E o guarda então se despediu formalmente e voltou à sua ronda noturna. Villeréglan então abraçou o mendigo e os dois foram em direção da imensa casa.

“Poxa, você poderia ter dito que iria visitar! Sua sorte que eu estava ainda no banheiro me arrumando pra dormir! Você parece péssimo! Não é á toa que o cara achou que você fosse um mendigo”, disse o senhor Villeréglan.

“Sério mesmo? Bom, eu vim a pé da Alemanha. Precisava despistar algumas pessoas e sumir sem deixar nenhum vestígio”, disse o mendigo, entrando na casa, “Mendigos são sempre a melhor opção. São pessoas invisíveis naturalmente pela sociedade. Mas foi bem difícil, pra tomar um simples banho era sempre um sufoco enorme”.

A casa era extremamente confortável e grande. A lareira havia acabado de se apagar, era possível ver as últimas cinzas em chamas. O senhor Villeréglan o pediu para se sentar por um momento e subiu, enquanto o mendigo sentava numa cadeira – a coisa mais confortável que havia sentado em semanas. Durante alguns segundos fechou os olhos, jogou o cobertor fedido no canto e abraçou os braços da cadeira, inspirando e expirando lentamente o ar em seus pulmões. Agarrou a bolsa em suas mãos e a abriu. Viu apenas as primeiras fotos. Parecia um laboratório de biologia, parecia ter algumas coisas dissecadas, mas nada muito fácil de se decifrar. Deu uma última checada na bolsa, vendo se tudo estava lá. Revisou o caderno de anotações.

Schultz. Espero que você consiga aí no oriente achar mais informações sobre isso que eu achei. Quem será que é esse Helliger? Parece que ele tem patrocinado essas pesquisas do exército japonês, pensou o mendigo, fechando a bolsa ao perceber que Villeréglan descia.

Aquele cheiro de madeira lhe trazia diversas memórias da infância. Dos tempos que ele andava por lá e corria descalço brincando de esconde-esconde com as outras crianças.

“Toma, uma toalha limpa e uma navalha. Aproveita e mais a barba, saucisson!”, disse o senhor Villeréglan.

“Ah, corta essa, Jérome. Eu passei dos quarenta, chega desses apelidos da infância!”, disse o mendigo, “Me chama pelo meu nome que vou ficar bem mais satisfeito”.

Nessa hora o senhor Villeréglan sorriu. Por mais que o tempo passasse, algumas coisas não mudavam mesmo.
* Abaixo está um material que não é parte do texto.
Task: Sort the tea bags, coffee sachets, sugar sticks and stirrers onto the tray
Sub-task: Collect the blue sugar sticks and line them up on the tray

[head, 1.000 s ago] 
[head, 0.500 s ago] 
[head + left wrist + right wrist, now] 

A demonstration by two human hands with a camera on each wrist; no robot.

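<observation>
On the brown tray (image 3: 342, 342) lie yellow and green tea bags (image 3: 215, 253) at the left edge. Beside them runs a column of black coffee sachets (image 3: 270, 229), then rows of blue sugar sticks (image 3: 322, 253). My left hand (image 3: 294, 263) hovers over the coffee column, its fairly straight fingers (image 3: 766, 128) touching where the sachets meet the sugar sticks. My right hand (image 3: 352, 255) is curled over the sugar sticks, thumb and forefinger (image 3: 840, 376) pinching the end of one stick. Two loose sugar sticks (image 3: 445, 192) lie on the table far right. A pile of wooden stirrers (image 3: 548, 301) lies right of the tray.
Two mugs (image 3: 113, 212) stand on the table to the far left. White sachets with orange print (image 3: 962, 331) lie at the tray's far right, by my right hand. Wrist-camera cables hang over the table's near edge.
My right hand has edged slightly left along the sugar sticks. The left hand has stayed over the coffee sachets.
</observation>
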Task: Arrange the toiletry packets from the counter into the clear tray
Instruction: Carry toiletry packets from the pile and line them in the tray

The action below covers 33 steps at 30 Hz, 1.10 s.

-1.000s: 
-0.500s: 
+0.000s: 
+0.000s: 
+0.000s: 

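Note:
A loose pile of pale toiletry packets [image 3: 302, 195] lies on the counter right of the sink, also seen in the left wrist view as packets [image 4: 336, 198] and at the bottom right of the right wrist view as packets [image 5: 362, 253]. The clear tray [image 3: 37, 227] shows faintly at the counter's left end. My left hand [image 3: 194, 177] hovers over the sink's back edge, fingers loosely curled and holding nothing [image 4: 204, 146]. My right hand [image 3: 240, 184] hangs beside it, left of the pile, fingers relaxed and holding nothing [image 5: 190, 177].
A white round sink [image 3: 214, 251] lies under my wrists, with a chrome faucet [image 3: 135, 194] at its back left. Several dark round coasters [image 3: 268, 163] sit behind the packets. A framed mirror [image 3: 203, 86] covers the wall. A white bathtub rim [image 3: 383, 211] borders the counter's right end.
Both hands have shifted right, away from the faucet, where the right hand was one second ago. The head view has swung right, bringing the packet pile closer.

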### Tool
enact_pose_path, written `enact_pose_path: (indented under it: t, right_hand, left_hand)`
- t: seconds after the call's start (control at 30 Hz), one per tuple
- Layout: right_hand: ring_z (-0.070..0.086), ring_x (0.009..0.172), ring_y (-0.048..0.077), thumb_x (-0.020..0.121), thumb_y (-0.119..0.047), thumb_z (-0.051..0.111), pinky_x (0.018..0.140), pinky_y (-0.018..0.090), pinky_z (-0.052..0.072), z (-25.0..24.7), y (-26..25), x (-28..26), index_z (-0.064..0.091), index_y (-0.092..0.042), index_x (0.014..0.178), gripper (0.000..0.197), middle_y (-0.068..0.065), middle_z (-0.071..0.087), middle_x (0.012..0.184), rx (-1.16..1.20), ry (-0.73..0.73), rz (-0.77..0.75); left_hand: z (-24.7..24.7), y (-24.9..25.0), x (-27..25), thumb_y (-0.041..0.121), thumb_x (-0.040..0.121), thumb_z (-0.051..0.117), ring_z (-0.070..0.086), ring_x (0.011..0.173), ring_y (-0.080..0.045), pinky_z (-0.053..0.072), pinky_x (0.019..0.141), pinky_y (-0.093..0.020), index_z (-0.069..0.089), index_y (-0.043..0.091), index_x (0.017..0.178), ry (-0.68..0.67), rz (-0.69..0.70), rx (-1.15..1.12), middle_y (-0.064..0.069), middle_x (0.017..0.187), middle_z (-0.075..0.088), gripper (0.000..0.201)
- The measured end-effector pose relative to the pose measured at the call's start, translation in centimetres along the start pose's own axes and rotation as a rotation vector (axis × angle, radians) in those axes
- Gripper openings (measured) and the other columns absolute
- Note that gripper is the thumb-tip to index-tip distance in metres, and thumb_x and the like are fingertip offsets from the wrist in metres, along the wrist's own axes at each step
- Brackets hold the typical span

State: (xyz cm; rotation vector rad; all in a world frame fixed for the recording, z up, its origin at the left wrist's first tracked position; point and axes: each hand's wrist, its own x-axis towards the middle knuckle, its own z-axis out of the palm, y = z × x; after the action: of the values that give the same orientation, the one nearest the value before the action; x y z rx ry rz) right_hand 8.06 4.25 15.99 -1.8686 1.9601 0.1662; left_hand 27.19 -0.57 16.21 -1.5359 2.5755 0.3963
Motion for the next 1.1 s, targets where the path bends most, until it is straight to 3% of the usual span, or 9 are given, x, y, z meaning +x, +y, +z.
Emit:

“Sem problemas então, senhor Roland Briegel”, disse o senhor Villeréglan, “Você está fedendo, e essa sua barba por fazer te dá aparência de no mínimo uns sessenta. Sobe lá no banheiro dos hospedes e veja se toma um banho e dorme um pouco. Será que posso saber ao menos o porquê da visita repentina?”.

Nessa hora Briegel, que subia as escadas com a toalha em mãos virou pra ele, com o rosto sério. Vendo que ele não o havia respondido, Villeréglan fez outra pergunta.

“E essa maleta que você tem pendurada aí? Ela parece muito requintada, como se carregasse algo importante. Você não desgrudou dela desde que entrou”, perguntou Villeréglan, “Pelo visto deve ter algo importante aí, não?”.

“Eu gostaria que não fizesse muitas perguntas. É mais pela sua segurança”, disse Briegel, parando no meio da escada, “Eu não gostaria que acontecesse nada com ninguém. Menos ainda com alguém como você, que é meu parente”.